**Work order**:
In the entries that follow, the first line to write out is the one containing "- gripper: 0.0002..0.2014", and the last is the one containing "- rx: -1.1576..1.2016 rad". Reproduce that stretch exactly, with nothing before or after it.

**Provided data**:
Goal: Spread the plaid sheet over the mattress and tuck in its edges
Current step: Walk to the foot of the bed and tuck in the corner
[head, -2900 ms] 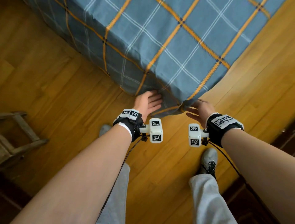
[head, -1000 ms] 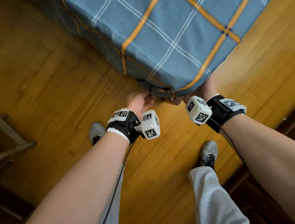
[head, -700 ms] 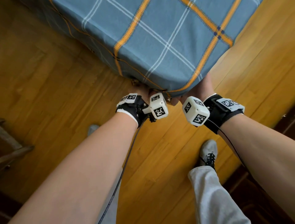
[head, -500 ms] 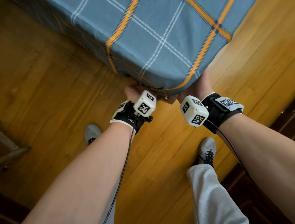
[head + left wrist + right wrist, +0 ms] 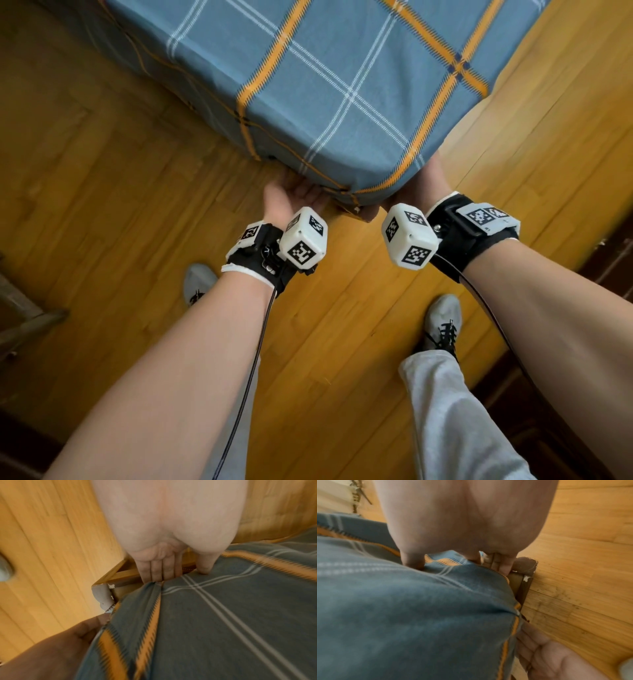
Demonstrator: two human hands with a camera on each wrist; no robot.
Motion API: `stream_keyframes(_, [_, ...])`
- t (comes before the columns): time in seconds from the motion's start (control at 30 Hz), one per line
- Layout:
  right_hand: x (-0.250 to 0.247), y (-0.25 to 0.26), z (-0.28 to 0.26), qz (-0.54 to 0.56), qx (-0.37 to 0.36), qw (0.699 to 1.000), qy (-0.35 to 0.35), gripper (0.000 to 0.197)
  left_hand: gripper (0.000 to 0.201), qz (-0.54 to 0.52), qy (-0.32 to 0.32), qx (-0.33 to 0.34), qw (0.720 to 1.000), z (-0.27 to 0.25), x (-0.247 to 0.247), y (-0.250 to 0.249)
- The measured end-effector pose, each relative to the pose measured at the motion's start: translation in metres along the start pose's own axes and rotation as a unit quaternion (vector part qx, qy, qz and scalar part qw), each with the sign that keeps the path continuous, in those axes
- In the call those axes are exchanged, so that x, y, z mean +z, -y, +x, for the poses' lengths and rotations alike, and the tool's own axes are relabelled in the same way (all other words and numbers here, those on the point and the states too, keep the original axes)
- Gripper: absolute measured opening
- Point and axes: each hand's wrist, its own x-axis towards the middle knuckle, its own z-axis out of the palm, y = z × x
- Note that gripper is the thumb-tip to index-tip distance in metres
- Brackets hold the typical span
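The blue plaid sheet (image 5: 325, 85) with orange and white lines lies smooth over the mattress corner in front of me. My left hand (image 5: 291, 197) is palm up at the corner's left side. In the left wrist view its straight fingers (image 5: 157, 574) slide under a fold of sheet (image 5: 223, 615) between mattress and wooden bed frame (image 5: 102, 595), with the thumb pressed on the cloth. My right hand (image 5: 428, 181) reaches under the corner's right side. Its fingers (image 5: 498, 563) go beneath the mattress next to the frame corner (image 5: 525, 566), thumb on the sheet (image 5: 402, 608).
Yellow wooden floor (image 5: 102, 205) surrounds the bed corner. A wooden stool or chair leg (image 5: 20, 318) stands at the left edge and dark furniture (image 5: 609, 257) at the right. My two grey shoes (image 5: 197, 284) (image 5: 442, 322) stand close to the bed.
The left hand has turned palm up and pushed its fingers under the corner, and the loose hanging fold of sheet has gone under with it. The right hand has stayed beneath the right side.
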Motion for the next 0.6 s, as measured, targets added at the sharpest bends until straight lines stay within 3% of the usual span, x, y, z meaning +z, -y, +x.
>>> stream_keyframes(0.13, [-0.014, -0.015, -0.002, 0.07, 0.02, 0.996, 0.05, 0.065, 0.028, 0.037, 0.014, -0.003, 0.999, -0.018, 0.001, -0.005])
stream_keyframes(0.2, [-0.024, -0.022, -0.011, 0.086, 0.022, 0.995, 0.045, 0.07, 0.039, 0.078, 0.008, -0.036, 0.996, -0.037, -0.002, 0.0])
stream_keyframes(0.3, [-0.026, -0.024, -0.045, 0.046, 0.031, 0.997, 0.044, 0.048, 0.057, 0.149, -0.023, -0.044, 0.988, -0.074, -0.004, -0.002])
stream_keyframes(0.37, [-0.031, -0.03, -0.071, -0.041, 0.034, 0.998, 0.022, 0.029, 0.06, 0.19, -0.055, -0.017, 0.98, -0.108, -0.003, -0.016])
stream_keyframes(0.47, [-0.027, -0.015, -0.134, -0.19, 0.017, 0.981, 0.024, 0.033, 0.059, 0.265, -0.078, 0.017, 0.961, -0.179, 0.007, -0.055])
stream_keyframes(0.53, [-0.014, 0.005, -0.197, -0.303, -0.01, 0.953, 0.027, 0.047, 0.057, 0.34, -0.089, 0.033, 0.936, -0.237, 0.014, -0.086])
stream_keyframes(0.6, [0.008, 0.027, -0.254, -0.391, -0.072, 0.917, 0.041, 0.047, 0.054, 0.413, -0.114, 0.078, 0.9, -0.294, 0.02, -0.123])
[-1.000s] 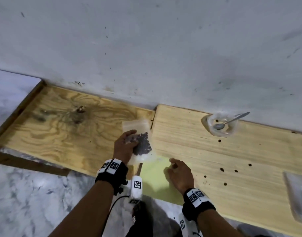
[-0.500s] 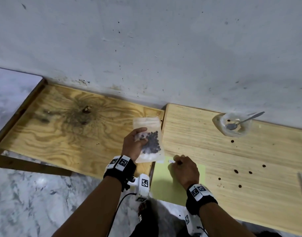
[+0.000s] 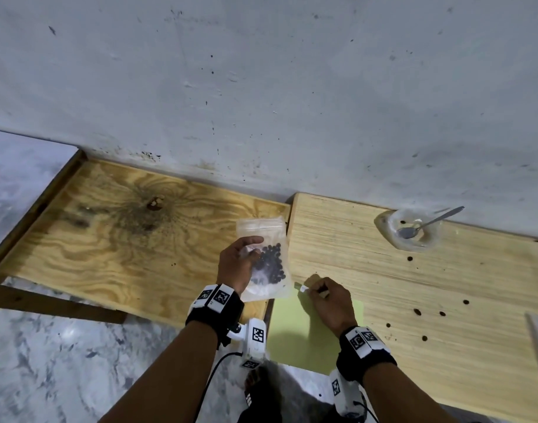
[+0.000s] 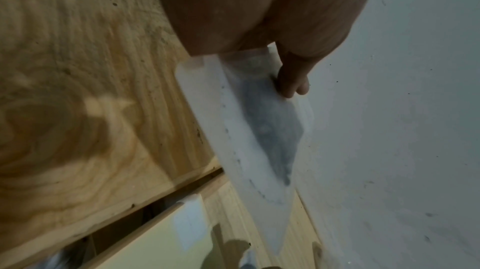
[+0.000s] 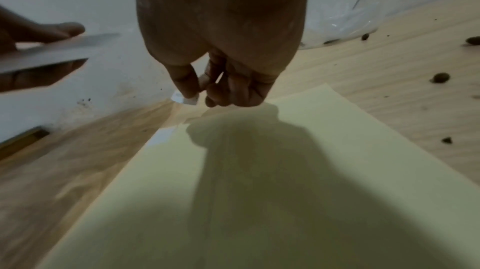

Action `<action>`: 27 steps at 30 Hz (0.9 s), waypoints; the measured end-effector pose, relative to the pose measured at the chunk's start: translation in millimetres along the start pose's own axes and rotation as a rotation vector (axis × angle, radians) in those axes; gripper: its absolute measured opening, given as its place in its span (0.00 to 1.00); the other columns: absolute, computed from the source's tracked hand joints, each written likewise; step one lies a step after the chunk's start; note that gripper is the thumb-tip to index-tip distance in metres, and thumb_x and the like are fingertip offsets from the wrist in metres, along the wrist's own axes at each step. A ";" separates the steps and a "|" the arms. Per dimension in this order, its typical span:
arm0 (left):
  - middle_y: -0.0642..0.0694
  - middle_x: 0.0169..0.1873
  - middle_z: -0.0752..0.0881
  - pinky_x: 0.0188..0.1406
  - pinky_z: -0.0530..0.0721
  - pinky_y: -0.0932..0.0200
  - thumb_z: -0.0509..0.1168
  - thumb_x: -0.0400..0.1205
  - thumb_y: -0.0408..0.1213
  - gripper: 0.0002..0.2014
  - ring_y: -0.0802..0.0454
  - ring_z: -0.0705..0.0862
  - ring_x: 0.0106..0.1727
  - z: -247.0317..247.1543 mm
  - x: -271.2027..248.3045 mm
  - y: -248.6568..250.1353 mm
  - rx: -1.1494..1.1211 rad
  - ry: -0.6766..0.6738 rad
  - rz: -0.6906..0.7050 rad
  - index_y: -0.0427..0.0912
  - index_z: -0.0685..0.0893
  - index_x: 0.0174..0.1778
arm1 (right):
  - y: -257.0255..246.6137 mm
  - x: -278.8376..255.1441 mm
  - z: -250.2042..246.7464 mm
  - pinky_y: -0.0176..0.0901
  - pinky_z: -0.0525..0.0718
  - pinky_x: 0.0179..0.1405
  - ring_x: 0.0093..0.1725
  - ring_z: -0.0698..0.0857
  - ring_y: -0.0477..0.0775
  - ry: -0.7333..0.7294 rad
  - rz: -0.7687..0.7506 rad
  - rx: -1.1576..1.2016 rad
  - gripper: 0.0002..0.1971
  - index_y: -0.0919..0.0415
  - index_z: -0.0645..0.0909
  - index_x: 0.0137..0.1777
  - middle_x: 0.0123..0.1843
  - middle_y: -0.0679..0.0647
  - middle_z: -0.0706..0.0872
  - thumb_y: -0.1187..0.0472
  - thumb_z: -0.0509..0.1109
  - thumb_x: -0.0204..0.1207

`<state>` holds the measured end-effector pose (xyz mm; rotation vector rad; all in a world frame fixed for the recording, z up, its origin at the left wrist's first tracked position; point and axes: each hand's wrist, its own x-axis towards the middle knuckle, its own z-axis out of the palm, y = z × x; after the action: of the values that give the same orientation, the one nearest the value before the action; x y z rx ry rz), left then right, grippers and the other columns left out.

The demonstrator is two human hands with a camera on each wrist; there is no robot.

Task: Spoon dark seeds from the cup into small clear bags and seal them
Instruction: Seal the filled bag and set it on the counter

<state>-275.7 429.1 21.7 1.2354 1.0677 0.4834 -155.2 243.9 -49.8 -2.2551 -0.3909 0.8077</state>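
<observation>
Two wood boards (image 3: pixel 133 239) abut under a grey wall; yellow sheet (image 3: pixel 304 334) at the right board's near edge. Cup (image 3: pixel 412 228), spoon (image 3: pixel 426 225) inside, stands far right by the wall, nearly emptied; loose seeds (image 3: pixel 417 312) scattered on the board.

Step in hand, as judged: sealing or labelling a filled bag. Left hand (image 3: pixel 235 264) grips the bag (image 3: pixel 266 257) upright over the board seam, thumb across the front, seeds pooled low. Right hand (image 3: pixel 328 302), fingers curled, pinches a small white strip (image 3: pixel 303 289), likely a sticker, above the sheet's far corner, just right of the bag's bottom corner.

Next move calls for carrying the strip up to the bag's mouth and pressing flat while the left hand steadies.
</observation>
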 end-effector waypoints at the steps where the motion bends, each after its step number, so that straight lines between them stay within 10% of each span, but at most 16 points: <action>1: 0.48 0.47 0.89 0.39 0.88 0.63 0.65 0.77 0.17 0.15 0.59 0.88 0.41 1.0 -0.7 0.7 -0.008 -0.001 0.004 0.37 0.90 0.52 | -2.2 -0.4 -4.7 0.43 0.80 0.43 0.42 0.86 0.50 0.031 -0.030 0.080 0.09 0.51 0.82 0.34 0.38 0.45 0.89 0.57 0.78 0.72; 10: 0.54 0.53 0.88 0.44 0.87 0.56 0.64 0.76 0.18 0.22 0.55 0.87 0.49 16.1 -11.7 21.6 -0.042 -0.053 0.097 0.51 0.87 0.55 | -100.2 -8.2 -43.6 0.30 0.75 0.29 0.27 0.79 0.40 -0.029 -0.263 0.455 0.06 0.58 0.90 0.43 0.35 0.48 0.85 0.69 0.80 0.72; 15: 0.55 0.63 0.84 0.62 0.83 0.46 0.61 0.78 0.23 0.26 0.49 0.83 0.64 21.8 -19.3 38.6 0.091 -0.122 0.179 0.62 0.83 0.60 | -137.5 -7.6 -47.6 0.36 0.84 0.42 0.40 0.87 0.41 -0.034 -0.409 0.306 0.05 0.54 0.92 0.43 0.39 0.46 0.92 0.64 0.81 0.71; 27: 0.46 0.53 0.89 0.53 0.83 0.58 0.60 0.78 0.20 0.25 0.53 0.87 0.51 25.2 -30.6 48.2 -0.036 -0.166 0.184 0.54 0.87 0.58 | -159.4 -25.9 -36.5 0.40 0.77 0.35 0.37 0.84 0.41 0.286 -0.344 0.007 0.08 0.46 0.81 0.46 0.38 0.40 0.87 0.52 0.78 0.71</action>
<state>-257.0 406.8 76.9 1.3241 0.8062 0.5284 -158.4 325.8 94.1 -2.1726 -0.6145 0.3045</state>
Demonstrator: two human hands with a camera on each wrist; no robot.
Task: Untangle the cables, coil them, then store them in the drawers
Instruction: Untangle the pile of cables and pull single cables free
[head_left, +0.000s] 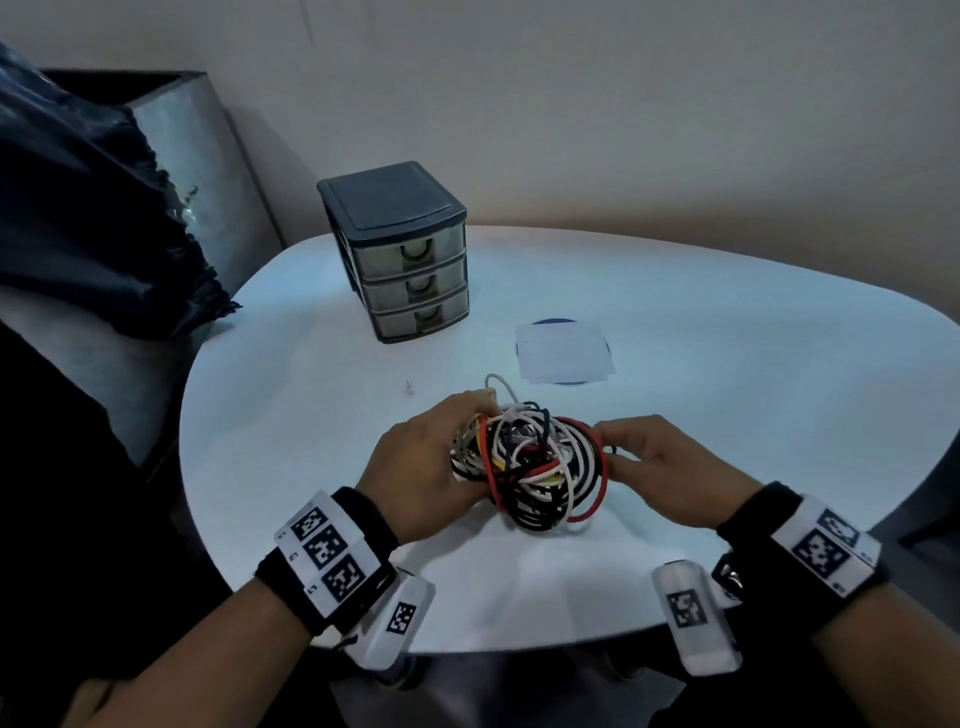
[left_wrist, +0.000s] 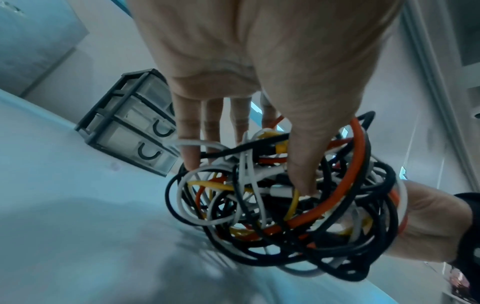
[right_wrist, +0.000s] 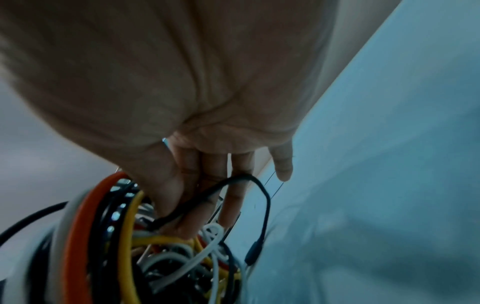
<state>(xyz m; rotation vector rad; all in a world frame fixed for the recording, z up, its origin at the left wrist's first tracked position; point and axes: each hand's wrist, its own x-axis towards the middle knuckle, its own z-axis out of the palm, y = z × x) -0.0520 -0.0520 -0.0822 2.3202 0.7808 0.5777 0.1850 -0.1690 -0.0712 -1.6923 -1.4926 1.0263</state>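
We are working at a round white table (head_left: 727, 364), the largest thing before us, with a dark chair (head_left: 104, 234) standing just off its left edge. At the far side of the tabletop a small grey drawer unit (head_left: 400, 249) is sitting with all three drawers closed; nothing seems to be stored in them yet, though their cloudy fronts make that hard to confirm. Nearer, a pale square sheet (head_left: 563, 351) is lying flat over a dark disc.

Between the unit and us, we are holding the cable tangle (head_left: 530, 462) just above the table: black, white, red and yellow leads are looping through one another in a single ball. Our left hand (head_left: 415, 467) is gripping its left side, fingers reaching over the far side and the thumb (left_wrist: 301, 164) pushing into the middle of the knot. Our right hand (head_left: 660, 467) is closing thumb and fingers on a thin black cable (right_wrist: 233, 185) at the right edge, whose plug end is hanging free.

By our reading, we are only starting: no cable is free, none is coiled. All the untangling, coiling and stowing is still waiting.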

**Exercise result**:
  - gripper: 0.0002..0.2014
  - ring_y: -0.0802..0.0454
  - ring_z: -0.0705..0.0862
  - ring_x: 0.0106..0.1727
  - z: -247.0317..247.1543 mm
  - x: -271.2027..248.3045 mm
  - y: -248.6568..250.1353 mm
  - rx: -1.1494..1.1211 rad
  - ry: -0.6766..0.6738 rad
  - rz: -0.6906..0.7050 rad
  - index_y: -0.0427..0.0912
  - index_z: -0.0685..0.0893
  - index_x: 0.0174..0.1778
arm1 (right):
  - y: -257.0255..246.6137 mm
  - x: -278.8376..255.1441 mm
  - z: -250.2042..246.7464 mm
  - pinky_y: -0.0176..0.0901
  - pinky_z: -0.0525..0.0718
  - pinky_x: 0.0179..0.1405
  - ring_x: 0.0093..0.1725
  - ring_z: -0.0698..0.0857
  - ring_y: -0.0477..0.0775
  - ry: -0.7333..0.7294 rad
  - rz: -0.7687..0.7506 rad
  - rx: -1.1576..1.2016 rad

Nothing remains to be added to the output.